Exporting Language Server Data to SQL

October 16, 2024

Let's do what we always do... let's export the data from our language server into a SQL database. After all, the Language Server has all of this information, but its query language is a tedious JSON-RPC situation.

This post was an excuse for me to learn a bit more about language servers; come along for the ride!

Much of our mutual drudgery is slurping data from one end of our systems to another through a tiny, awkwardly-shaped straw.
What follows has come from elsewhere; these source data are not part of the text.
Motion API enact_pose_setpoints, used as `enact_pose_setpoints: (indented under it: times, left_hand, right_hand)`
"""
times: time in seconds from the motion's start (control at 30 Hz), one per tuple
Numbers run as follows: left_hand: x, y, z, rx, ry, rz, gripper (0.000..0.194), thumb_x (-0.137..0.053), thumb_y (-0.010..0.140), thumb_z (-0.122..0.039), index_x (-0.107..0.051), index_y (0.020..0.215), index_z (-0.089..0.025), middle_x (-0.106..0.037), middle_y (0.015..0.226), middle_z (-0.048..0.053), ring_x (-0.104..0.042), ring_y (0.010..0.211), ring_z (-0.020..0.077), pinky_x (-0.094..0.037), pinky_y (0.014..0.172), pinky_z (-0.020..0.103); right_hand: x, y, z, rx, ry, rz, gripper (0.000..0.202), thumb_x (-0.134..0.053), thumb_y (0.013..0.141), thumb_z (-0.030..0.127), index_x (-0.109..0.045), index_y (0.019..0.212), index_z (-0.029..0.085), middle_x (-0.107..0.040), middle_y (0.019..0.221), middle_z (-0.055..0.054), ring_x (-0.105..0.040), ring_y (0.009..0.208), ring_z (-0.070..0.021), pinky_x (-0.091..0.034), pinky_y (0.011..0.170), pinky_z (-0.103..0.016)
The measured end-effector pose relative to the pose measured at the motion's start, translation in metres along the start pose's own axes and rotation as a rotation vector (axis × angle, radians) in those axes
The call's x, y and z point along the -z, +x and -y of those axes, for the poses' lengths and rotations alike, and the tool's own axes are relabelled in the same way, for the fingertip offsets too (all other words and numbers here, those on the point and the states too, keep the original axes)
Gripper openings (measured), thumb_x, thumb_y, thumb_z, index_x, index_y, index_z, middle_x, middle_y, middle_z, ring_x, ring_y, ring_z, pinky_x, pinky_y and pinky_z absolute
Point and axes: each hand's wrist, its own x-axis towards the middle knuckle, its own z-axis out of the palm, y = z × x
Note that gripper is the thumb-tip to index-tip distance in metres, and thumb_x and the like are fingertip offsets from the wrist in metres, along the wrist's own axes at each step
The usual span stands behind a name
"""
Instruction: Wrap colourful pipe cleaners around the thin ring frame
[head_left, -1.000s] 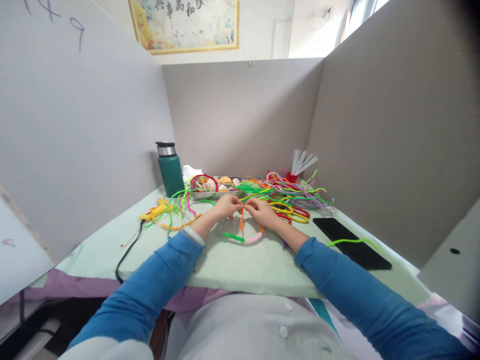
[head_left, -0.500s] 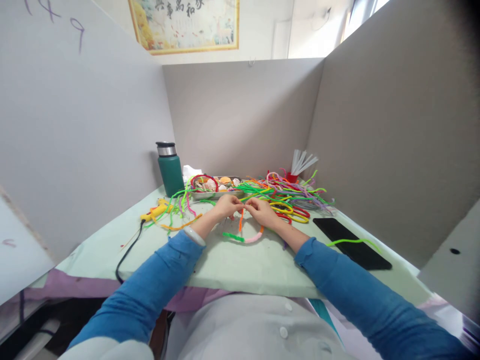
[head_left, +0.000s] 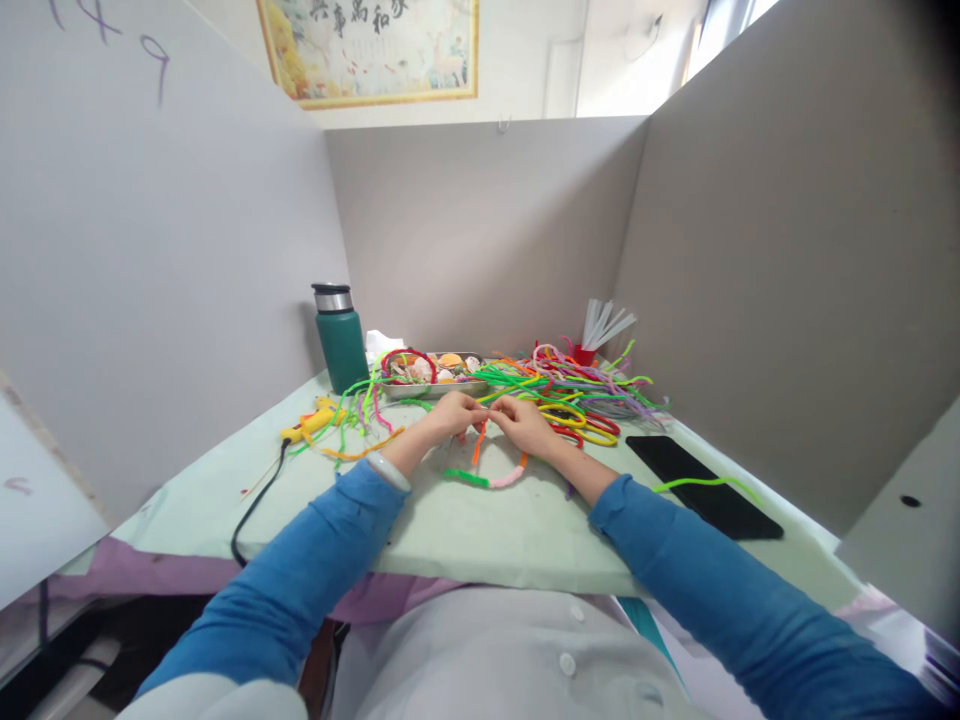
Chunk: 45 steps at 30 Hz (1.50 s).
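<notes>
My left hand [head_left: 456, 412] and my right hand [head_left: 517, 420] meet over the middle of the table, thumbs and fingers pinched together. Between their fingertips is an orange pipe cleaner [head_left: 478, 443], one end hanging down. Below it curves a length of pipe cleaner with a green part [head_left: 466, 478], a pink part [head_left: 508, 479] and an orange part that runs up under my right hand. Whether this curved length joins the pinched piece is hidden by my fingers.
Behind my hands are a metal tray [head_left: 435, 388] of shells and a heap of coloured pipe cleaners [head_left: 570, 385]. A green bottle [head_left: 342, 345] and a yellow glue gun [head_left: 311, 424] with a cord are left. A black phone-like slab [head_left: 701, 490] lies right, near white sticks [head_left: 602, 325]. Grey panels enclose the table.
The hanging orange end has swung slightly left, and the green part of the curved length has shifted a little. Both hands stay pinched in nearly the same place.
</notes>
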Motion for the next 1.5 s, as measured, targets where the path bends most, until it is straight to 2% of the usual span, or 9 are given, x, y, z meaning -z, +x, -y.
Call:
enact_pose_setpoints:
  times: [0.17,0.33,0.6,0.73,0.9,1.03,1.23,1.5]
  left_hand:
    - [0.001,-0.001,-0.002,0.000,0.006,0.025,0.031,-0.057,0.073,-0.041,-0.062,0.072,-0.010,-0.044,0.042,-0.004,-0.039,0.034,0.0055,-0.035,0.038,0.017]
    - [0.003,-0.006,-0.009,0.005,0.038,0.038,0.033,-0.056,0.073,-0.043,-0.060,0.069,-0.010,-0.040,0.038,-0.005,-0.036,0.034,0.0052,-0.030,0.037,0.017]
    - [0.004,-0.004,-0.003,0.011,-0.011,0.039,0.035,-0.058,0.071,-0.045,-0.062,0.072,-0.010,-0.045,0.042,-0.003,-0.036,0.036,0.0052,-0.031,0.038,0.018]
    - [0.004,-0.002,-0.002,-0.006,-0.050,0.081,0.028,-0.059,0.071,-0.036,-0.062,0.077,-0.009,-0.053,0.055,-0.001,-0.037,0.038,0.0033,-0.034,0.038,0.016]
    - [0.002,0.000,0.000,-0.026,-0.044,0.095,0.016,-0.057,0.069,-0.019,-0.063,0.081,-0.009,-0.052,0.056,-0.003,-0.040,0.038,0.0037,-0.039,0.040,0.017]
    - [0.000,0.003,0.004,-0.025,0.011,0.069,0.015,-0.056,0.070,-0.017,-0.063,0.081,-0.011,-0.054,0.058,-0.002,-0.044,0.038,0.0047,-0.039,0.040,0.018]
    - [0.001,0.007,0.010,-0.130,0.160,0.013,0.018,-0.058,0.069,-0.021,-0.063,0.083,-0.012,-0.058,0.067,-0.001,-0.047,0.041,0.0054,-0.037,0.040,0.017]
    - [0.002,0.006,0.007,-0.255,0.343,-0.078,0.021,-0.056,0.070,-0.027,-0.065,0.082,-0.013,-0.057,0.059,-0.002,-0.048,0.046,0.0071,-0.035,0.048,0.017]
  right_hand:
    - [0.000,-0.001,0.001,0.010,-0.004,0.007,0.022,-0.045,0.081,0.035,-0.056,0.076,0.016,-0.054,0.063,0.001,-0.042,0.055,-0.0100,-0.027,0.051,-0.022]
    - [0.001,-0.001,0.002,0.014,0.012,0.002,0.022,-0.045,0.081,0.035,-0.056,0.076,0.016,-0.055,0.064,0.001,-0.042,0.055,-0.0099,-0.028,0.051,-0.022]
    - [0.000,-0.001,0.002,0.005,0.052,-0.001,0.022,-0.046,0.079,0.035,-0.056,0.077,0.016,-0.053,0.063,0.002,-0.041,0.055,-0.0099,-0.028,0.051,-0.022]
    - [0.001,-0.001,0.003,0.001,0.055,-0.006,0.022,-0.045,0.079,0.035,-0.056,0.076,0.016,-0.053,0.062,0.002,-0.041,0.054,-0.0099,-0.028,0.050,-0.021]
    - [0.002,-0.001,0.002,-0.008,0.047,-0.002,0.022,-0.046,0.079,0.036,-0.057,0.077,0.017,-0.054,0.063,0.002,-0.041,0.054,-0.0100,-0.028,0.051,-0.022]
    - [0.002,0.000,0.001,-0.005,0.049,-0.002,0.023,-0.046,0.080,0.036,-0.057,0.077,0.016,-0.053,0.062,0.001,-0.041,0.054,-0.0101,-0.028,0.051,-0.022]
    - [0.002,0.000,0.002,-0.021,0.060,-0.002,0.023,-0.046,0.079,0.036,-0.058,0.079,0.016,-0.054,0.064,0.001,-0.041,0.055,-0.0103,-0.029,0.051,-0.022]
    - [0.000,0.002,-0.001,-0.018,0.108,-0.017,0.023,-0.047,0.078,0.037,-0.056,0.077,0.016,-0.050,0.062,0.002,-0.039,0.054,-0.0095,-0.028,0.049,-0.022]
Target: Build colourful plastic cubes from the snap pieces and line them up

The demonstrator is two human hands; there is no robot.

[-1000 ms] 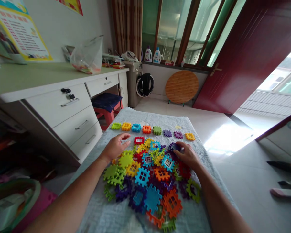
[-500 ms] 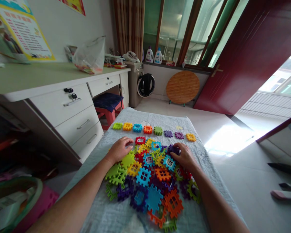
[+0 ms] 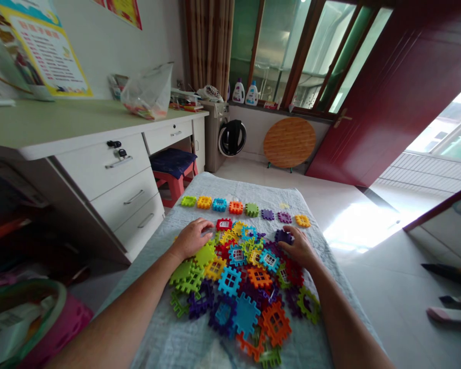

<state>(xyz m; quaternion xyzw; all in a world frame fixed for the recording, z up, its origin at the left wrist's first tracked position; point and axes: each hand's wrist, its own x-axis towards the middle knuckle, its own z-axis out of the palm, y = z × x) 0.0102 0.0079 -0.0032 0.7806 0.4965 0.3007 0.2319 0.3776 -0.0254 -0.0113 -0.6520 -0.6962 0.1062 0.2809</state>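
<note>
A loose pile of plastic interlocking blocks with toothed edges, some with window grids, lies on the cloth-covered table [image 3: 149,318]. My right hand [image 3: 300,248] pinches a dark purple block [image 3: 283,236] at the pile's far right edge, thumb on the near side. My left hand [image 3: 193,239] rests at the upper left of the pile with thumb and fingers apart, nothing visible between them. Close to its fingertips are a red window block [image 3: 224,224] and a lime green block [image 3: 205,253]. Beyond the pile, several blocks form a spaced row, including an orange one [image 3: 235,207].
On the left stands a white desk [image 3: 100,169] with drawers and a plastic bag [image 3: 149,95] on top. A stool [image 3: 173,161] is tucked beneath it. A washing machine [image 3: 215,136], a round wooden tabletop [image 3: 289,142] and a red door [image 3: 376,102] are farther back.
My right hand has shifted slightly right with the purple block, which now shows more between the fingers. The left hand stays at the pile's edge. The whole view has tilted slightly.
</note>
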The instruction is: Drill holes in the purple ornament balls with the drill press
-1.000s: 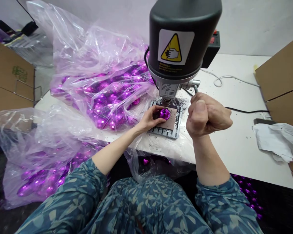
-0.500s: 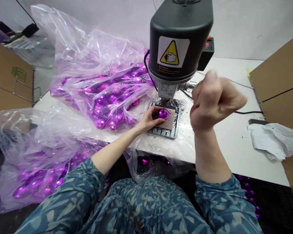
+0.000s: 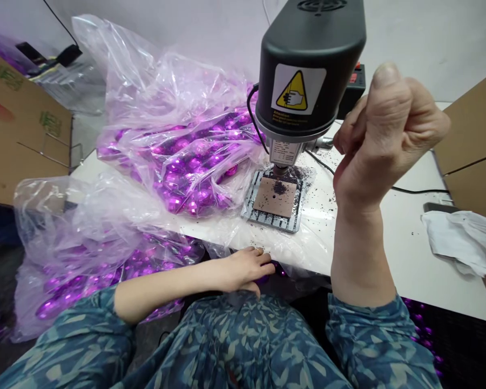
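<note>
My left hand (image 3: 253,268) is low at the table's front edge, fingers stretched and the thumb apart. A bit of shiny purple shows just beneath its fingers; I cannot tell whether it is touched. Raised at the right of a black bench drill press (image 3: 308,70), my right hand (image 3: 389,124) is closed in a fist around the press's lever, which the hand mostly hides. Under the chuck, a brown square board (image 3: 274,200) with a small dark hole lies on the slotted metal base (image 3: 273,220). Dark shavings (image 3: 280,187) are heaped on the board.
Clear plastic bags of purple faceted balls (image 3: 186,173) cover the left of the white table (image 3: 405,254) and hang below its edge. Cardboard boxes (image 3: 28,135) stand on both sides. At right are a white cloth (image 3: 461,237) and a black cable (image 3: 421,190).
My left hand has left the board with the purple ball and come down to the table's front edge. My right fist has risen. The view has shifted slightly.
</note>
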`<state>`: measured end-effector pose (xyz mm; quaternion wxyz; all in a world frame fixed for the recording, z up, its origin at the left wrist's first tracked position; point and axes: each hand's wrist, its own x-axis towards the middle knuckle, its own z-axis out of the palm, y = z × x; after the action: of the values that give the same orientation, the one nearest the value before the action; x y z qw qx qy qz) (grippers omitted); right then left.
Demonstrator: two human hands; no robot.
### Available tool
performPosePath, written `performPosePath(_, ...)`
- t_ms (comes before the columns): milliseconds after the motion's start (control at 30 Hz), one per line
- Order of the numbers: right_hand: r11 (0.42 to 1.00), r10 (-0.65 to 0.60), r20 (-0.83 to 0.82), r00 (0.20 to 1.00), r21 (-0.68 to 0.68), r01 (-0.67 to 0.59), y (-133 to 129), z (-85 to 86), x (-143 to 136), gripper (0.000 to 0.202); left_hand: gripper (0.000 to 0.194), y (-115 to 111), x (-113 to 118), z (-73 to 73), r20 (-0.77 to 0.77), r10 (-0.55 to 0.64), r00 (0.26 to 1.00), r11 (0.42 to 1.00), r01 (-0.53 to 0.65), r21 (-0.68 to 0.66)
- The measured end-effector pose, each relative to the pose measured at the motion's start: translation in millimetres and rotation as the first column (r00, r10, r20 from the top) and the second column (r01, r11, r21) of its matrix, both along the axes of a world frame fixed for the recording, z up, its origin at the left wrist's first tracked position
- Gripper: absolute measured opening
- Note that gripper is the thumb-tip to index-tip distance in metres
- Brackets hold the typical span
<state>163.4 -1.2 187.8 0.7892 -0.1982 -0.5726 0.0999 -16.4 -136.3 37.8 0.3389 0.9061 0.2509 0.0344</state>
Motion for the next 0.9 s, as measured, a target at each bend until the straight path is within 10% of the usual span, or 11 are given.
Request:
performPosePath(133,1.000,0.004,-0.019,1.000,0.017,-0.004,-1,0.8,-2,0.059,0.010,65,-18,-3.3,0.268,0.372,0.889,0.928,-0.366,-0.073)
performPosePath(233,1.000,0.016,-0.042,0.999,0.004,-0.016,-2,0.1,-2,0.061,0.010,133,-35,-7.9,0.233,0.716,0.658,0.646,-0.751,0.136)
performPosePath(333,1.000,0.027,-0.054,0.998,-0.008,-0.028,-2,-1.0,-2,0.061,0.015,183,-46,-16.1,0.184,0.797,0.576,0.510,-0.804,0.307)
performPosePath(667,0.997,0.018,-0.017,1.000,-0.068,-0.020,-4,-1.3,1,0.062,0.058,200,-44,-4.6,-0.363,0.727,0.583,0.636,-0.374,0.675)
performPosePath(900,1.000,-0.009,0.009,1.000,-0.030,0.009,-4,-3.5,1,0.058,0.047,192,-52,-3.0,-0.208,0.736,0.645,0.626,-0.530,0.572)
Some examples, to wit:

Data	Straw	Query System	Alternative
Linux Process Information	`/proc` file system	`ps`	`osquery`
Open Files, Ports	`/proc` on Linux	`lsof` ...	`grep`
AWS Instance Metadata	`DescribeInstances` API	`aws` CLI with `--filters` flags	IASql?
File System Metadata	`listdir()`, `stat`	`find`	`fselect`?
Git	`git log`	`git log`	`mergestat-lite`?
Type Information about your Code	Language Servers	VSCode, compiler	🌟This blog post!🌟

Compared to OS X's infrastructure for listing processes, the /proc file system is lovely; we have tools (like grep) for querying file systems!

Let me know if you've got items to add to my handy table.

Language Server History #

Microsoft, with Visual Studio Code, led the way in standardizing Language Servers. They describe their history on github. The specification is at https://microsoft.github.io/language-server-protocol/.

With a nod to XKCD 927, VSCode doesn't actually use a Typescript Language Server! It uses a "TypeScript Server" (tsserver). The Language Server protocol evolved as a generalization, but the migration hasn't happened. For this project, I used one of the wrappers that wraps tsserver in a language server.

Language Server Protocol #

Language servers typically run as a separate process, and communicate with their parent via stdin/stdout pipes. This makes them behind the scenes, as they're managed by your IDE, but it means it's tricky to see their logs, and, at least for me, it made it a bit tricky to attach a debugger to the language server.

Using stdin/stdout, and needing to "read lines" to parse the content-length exposes you to some fun with Python's bytes versus strings, UTF8 encoding, blocking reads and writes, etc. I'm sure my script breaks if you're not using UTF-8, but surely you're using UTF8 everywhere.

The protocol pushes a Content-Length line, \r\n\r\n newlines, and then a JSON blob of content. This happens bi-directionally. There are notifications (which go one way and don't expect a response) and requests (which expect a response). The specification has a list of methods. A reasonable person would use a pre-existing client library with typed support. This blog post was not written reasonably.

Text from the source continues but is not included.